Task prompt: Lines holding the string "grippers" are the ones to copy from this listing.

-*-*-

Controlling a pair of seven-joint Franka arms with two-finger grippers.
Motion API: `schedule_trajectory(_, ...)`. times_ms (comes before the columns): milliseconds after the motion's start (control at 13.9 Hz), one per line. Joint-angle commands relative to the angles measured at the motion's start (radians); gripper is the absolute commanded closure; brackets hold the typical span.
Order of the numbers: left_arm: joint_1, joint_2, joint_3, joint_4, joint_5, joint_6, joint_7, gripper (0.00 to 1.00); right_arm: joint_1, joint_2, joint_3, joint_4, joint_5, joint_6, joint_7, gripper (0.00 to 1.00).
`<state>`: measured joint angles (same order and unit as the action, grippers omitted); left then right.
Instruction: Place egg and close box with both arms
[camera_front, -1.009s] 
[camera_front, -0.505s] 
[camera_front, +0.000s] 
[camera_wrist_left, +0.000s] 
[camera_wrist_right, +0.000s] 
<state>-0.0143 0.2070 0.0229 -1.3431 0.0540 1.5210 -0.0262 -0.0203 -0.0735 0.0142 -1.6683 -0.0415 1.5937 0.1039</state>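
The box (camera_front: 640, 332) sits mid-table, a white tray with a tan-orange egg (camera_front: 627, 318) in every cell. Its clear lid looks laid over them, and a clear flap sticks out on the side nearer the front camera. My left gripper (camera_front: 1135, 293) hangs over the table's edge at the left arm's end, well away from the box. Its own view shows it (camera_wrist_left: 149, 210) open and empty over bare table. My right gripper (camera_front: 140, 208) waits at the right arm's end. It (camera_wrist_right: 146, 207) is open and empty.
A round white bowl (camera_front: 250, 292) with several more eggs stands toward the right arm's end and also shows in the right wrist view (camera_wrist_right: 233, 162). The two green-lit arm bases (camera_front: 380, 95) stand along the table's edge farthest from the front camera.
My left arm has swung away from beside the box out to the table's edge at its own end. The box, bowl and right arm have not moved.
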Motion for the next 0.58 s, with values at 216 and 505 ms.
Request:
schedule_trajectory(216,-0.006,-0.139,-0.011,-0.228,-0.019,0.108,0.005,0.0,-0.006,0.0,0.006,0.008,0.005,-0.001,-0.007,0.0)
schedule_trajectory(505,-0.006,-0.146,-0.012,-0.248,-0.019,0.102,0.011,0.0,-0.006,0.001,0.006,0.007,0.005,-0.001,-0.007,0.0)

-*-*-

Reply:
Controlling a pair of seven-joint Franka arms with two-finger grippers.
`<state>`: measured joint angles (same order and unit as the action, grippers omitted); left then right.

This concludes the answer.